What is needed here is every line of the records that includes "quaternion".

──────── PROVIDED ENTRIES

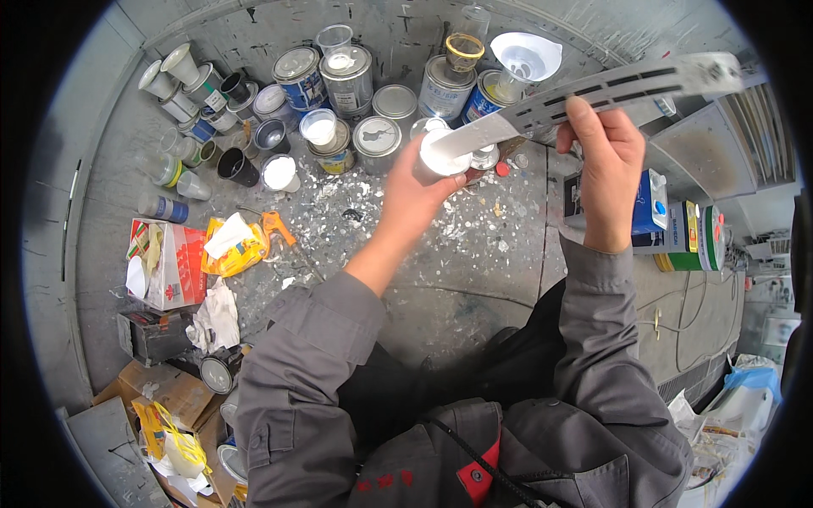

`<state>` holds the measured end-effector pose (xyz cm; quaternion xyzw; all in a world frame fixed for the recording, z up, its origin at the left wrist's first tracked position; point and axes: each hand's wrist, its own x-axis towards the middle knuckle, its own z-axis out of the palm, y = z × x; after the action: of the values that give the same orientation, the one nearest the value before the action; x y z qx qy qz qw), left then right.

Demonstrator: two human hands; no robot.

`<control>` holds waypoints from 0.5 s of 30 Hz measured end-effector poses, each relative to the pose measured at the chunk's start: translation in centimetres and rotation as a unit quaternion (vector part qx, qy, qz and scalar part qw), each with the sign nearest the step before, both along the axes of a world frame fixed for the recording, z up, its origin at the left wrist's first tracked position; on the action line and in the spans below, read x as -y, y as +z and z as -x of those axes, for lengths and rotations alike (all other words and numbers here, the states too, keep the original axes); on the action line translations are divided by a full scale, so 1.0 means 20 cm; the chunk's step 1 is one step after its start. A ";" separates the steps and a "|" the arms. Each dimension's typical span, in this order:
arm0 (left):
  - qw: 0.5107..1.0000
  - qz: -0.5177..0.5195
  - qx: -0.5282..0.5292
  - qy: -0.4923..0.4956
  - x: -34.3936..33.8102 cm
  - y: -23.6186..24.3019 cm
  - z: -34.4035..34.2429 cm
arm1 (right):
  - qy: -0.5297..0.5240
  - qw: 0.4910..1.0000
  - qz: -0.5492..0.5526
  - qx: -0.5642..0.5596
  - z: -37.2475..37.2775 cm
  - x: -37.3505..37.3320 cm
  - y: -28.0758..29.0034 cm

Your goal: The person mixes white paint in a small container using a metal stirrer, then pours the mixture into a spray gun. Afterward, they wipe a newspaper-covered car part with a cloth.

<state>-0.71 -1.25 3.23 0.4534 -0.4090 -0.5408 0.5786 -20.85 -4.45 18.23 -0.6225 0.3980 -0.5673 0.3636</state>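
Note:
My left hand (409, 188) is wrapped around a cup of white paint (443, 156), raised above the floor in front of me. A long, flat, pale slotted strip (631, 90) slants from the upper right down to this cup. Its lower end is in the cup's mouth, by the white paint. My right hand (608, 157) grips the strip partway along, the thumb against its face; the other fingers are partly hidden. Right behind the held cup stand a small can (483, 157) and a red cap (502, 169).
Paint cans (377, 140) and plastic cups (279, 173) crowd the wall side. To the left lie a yellow wipes pack (227, 258), an orange tool (276, 227) and a red-white box (174, 284). Metal jugs (650, 203) stand right; a cable (474, 293) crosses the spattered floor.

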 end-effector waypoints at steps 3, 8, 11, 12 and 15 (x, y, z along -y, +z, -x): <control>1.000 0.005 0.012 -0.001 0.00 0.00 -0.01 | 0.001 0.998 0.062 0.000 0.01 -0.04 0.04; 1.000 -0.002 -0.001 0.008 0.00 -0.01 0.01 | 0.001 0.994 0.108 0.012 0.03 -0.09 0.08; 1.000 -0.004 -0.004 0.007 0.01 -0.02 0.01 | -0.014 0.993 0.119 0.008 0.04 -0.11 0.11; 1.000 -0.004 0.003 0.007 0.01 -0.02 0.01 | -0.021 0.992 0.122 0.012 0.05 -0.11 0.11; 0.999 0.004 0.034 -0.006 0.01 -0.02 0.01 | -0.034 0.990 0.134 0.014 0.06 -0.12 0.13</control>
<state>-0.83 -1.37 2.80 0.4669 -0.4331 -0.5267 0.5631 -22.04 -2.08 20.81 -0.6438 0.3338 -0.6364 0.2628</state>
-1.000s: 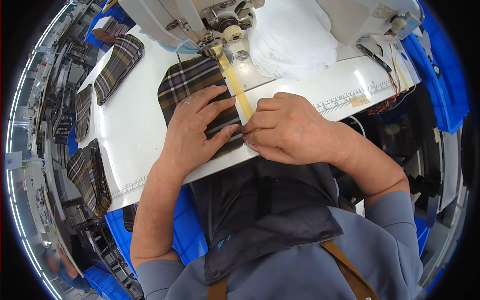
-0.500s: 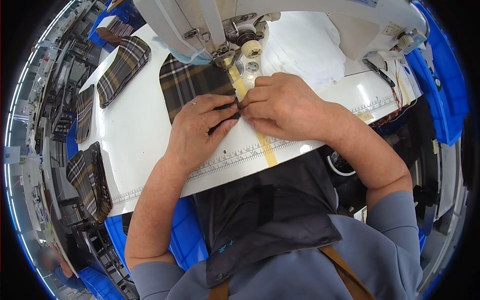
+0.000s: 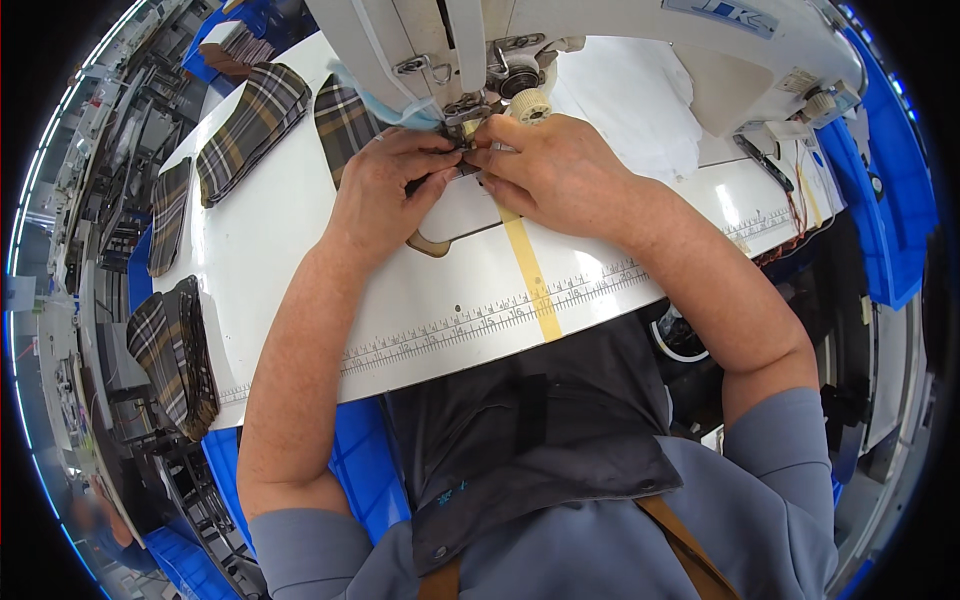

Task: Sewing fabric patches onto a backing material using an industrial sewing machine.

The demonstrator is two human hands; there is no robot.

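Note:
A sewing machine (image 3: 620, 25) has its presser foot (image 3: 463, 118) at the top centre, with a pale blue cloth (image 3: 385, 105) hanging left of it. A plaid fabric piece (image 3: 337, 120) lies flat beneath my left hand (image 3: 390, 195), whose curled fingers grip its edge just below the foot. My right hand (image 3: 555, 175) is closed in a pinch at that same edge, close to my left fingertips; the fingertips are partly hidden. A yellow tape strip (image 3: 525, 260) runs down the white table (image 3: 260, 290) toward its front edge.
Stacks of plaid pieces (image 3: 250, 130) sit along the left of the table. White fabric (image 3: 640, 110) lies right of the needle, and black snips (image 3: 760, 160) beside it. Blue bins (image 3: 870, 220) flank the table. Another person (image 3: 105, 520) appears at the far lower left.
Both hands and the plaid piece have moved away from me, up to the presser foot, uncovering more of the ruler and tape at the front edge.

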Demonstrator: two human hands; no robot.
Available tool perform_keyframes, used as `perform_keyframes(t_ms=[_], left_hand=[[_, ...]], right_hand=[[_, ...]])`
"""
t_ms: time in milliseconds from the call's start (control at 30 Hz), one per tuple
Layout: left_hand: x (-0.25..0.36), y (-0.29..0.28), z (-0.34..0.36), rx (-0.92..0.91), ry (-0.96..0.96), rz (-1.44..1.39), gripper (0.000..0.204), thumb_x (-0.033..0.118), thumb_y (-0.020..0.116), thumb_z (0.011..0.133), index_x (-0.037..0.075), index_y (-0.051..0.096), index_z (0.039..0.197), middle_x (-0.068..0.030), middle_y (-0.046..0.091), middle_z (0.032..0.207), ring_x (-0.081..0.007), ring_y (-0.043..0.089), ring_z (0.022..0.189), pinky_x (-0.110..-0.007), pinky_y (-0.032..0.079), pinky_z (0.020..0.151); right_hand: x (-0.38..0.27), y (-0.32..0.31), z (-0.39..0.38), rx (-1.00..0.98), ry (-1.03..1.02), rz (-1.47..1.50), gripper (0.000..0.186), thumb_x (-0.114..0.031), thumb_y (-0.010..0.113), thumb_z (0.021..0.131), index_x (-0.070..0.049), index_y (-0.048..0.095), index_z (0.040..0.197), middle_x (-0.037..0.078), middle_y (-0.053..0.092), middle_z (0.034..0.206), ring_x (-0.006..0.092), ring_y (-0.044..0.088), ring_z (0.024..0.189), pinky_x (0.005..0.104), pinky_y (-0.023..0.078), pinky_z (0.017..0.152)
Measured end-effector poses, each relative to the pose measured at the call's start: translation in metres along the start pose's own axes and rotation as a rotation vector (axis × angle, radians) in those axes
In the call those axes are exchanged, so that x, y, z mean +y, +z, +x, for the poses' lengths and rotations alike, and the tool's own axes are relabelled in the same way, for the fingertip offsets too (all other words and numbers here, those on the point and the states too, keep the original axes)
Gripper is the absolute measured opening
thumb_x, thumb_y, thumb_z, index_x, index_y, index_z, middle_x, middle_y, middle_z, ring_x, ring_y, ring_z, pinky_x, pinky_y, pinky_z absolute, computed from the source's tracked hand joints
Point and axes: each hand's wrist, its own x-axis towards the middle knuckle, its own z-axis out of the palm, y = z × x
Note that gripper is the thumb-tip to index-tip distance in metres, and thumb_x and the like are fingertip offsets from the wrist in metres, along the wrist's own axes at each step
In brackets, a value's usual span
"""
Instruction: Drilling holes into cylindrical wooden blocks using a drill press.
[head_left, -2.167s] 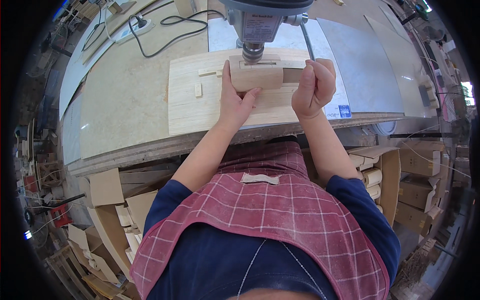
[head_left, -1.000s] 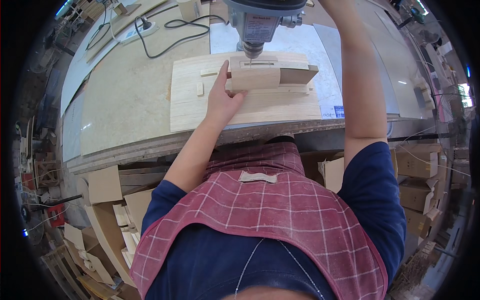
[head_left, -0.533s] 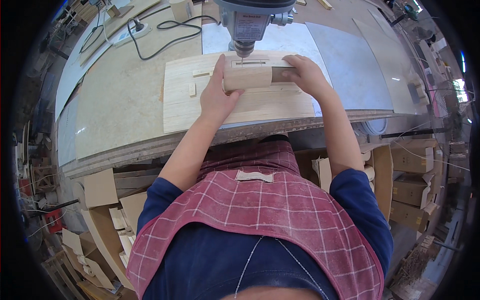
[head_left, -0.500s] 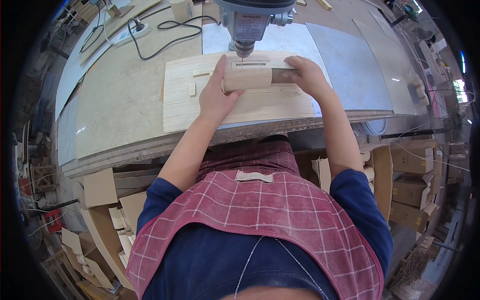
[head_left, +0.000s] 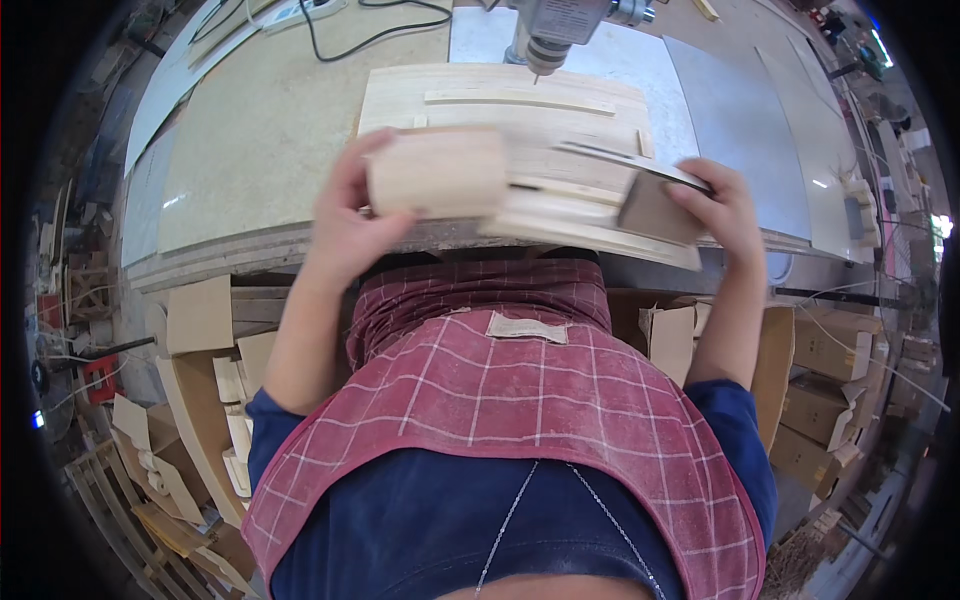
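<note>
My left hand (head_left: 352, 222) is closed around a pale wooden block (head_left: 437, 172) with a rounded outline, smeared a little by motion. To the right, my right hand (head_left: 722, 205) grips a slotted jig (head_left: 652, 205), made of a thin light plate with a slot and a brownish panel below it. The two pieces are apart, both held over the near part of a pale wooden board (head_left: 395, 92). Thin wooden strips (head_left: 520, 101) lie across that board. Beyond my hands hangs a drill press chuck (head_left: 547, 56) with a thin bit pointing down, touching neither piece.
The worktable (head_left: 270, 150) has a rough front edge close to my apron. A black cable (head_left: 385, 45) and a white power strip (head_left: 300, 14) lie at the back left. Cardboard boxes (head_left: 205, 320) with wooden pieces stand below on the left, and more boxes (head_left: 825, 345) on the right.
The wooden block and the slotted jig have come apart. My left hand has drawn the block left and nearer; my right hand has carried the jig right and nearer, away from the drill.
</note>
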Motion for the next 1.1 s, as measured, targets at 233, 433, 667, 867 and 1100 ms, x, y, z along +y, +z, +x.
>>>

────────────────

RESULT OF THIS EXERCISE
`<state>` holds the measured end-effector pose (xyz cm; quaternion xyzw; all in a world frame fixed for the recording, z up, its origin at the left wrist's first tracked position; point and axes: each hand's wrist, its own x-axis towards the middle knuckle, its own z-axis out of the palm, y = z × x; after the action: of the values that give the same orientation, the one nearest the value before the action; x y z qx qy qz qw), left then right.
`<control>` holds waypoints from 0.5 s of 30 Hz measured end-effector poses, each relative to the pose measured at the chunk's start: translation in centimetres and rotation as a unit quaternion (vector part qx, qy, qz and scalar part qw), each with the sign nearest the step before, both along the axes of a world frame fixed for the recording, z up, its origin at the left wrist's first tracked position; on the action line and in the spans below, read x as -y, y as +z and z as -x of those axes, for lengths and rotations alike (all other words and numbers here, the states too, keep the original axes); on the action line translations are divided by a full scale, so 1.0 means 20 cm; the chunk's step 1 is one step after its start. A ";" separates the steps and a "|" the arms. Each dimension's typical span, in this order:

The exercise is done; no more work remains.